▶ **Problem statement**: In the data below, find the line that contains "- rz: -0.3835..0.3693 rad" and the line that contains "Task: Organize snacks". Copy both, plus every line between them, exactly.

[Opening Data segment section]

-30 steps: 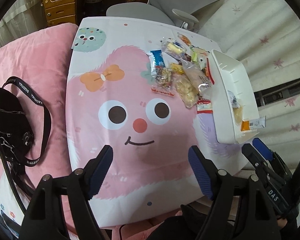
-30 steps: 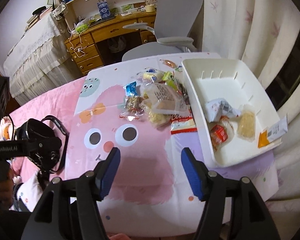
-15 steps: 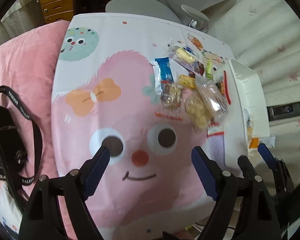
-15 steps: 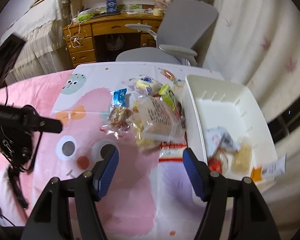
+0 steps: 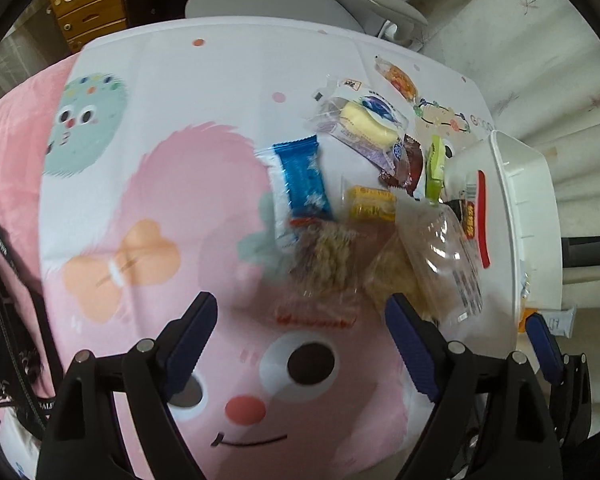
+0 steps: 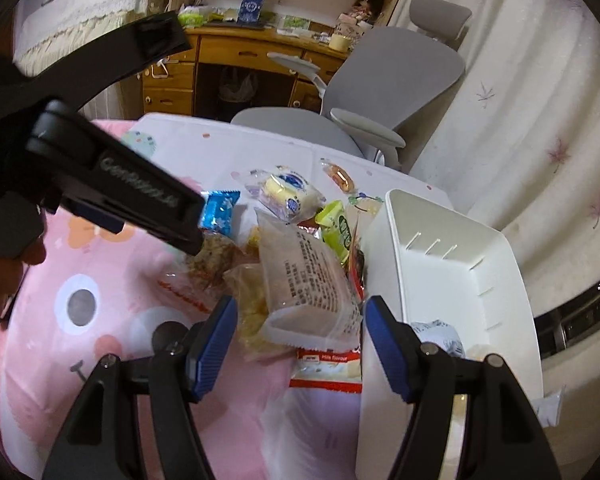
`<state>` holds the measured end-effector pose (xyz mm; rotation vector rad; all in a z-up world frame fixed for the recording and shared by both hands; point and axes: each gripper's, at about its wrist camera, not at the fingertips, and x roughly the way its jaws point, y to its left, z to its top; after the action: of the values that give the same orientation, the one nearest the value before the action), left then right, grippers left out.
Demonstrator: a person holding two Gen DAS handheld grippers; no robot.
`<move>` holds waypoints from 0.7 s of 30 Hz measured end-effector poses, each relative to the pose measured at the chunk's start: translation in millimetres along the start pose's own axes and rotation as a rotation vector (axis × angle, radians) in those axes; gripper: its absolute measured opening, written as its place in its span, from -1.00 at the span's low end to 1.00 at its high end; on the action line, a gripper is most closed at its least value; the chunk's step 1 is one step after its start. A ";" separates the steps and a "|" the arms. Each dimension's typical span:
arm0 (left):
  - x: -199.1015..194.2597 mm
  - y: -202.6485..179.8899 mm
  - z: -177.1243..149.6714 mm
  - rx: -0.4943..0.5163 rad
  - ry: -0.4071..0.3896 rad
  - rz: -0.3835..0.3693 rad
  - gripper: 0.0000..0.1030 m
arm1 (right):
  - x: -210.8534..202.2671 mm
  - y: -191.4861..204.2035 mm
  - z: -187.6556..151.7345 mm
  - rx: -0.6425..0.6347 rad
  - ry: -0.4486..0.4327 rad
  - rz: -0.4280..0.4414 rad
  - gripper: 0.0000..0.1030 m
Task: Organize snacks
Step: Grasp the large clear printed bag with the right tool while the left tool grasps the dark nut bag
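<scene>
Snacks sit heaped on my worktop's pink cartoon-face cloth [image 5: 148, 184], just beside the white plastic bin [image 6: 452, 264]. Left to right: blue foil wafer pack [image 5: 302, 176], clear pack of brown crumbly snack [image 5: 324, 260], clear pouch with printed label [image 6: 304, 280] lying on top of a yellowish snack bag, then the bin, which already holds a few packets.

My left hand-held gripper [image 5: 300, 344] hovers released, jaws wide, above the cloth just short of the crumbly pack, angled down at the pile.

My right hand-held gripper [image 6: 296, 336] is also released, jaws spread either side of the clear pouch's near end, pads not touching it as far as I can tell.

Judgement: next grab is that top pouch. Drop lower, pinch only the pouch and not the bag under it, squeeze lightly since contents look crushable, lift clear of the bin wall, then release inside.
</scene>
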<state>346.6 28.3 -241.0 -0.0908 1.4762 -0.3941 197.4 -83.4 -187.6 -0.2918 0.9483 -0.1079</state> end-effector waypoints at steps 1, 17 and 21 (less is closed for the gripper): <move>4.5 -1.1 3.1 0.000 0.006 0.002 0.65 | 4.8 0.7 0.7 -0.008 0.010 -0.001 0.30; 58.7 -2.3 32.3 -0.030 0.092 0.035 0.60 | 50.7 16.7 -5.3 -0.195 0.064 -0.100 0.30; 64.9 -2.7 36.9 -0.047 0.107 0.043 0.47 | 55.2 18.3 -7.6 -0.235 0.068 -0.102 0.27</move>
<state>385.0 -1.1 -297.9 -0.0768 1.5906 -0.3335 222.7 -79.5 -240.4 -0.5564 1.0145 -0.1004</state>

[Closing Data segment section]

▶ **Your solution**:
  - rz: -0.3835..0.3693 rad
  - gripper: 0.0000..0.1030 m
arm1 (right):
  - x: -210.8534..202.2671 mm
  - y: -191.4861..204.2035 mm
  - z: -187.6556..151.7345 mm
  - rx: -0.6425..0.6347 rad
  - ry: -0.4486..0.4327 rad
  - rz: -0.4280..0.4414 rad
  - gripper: 0.0000..0.1030 m
Task: Organize snacks

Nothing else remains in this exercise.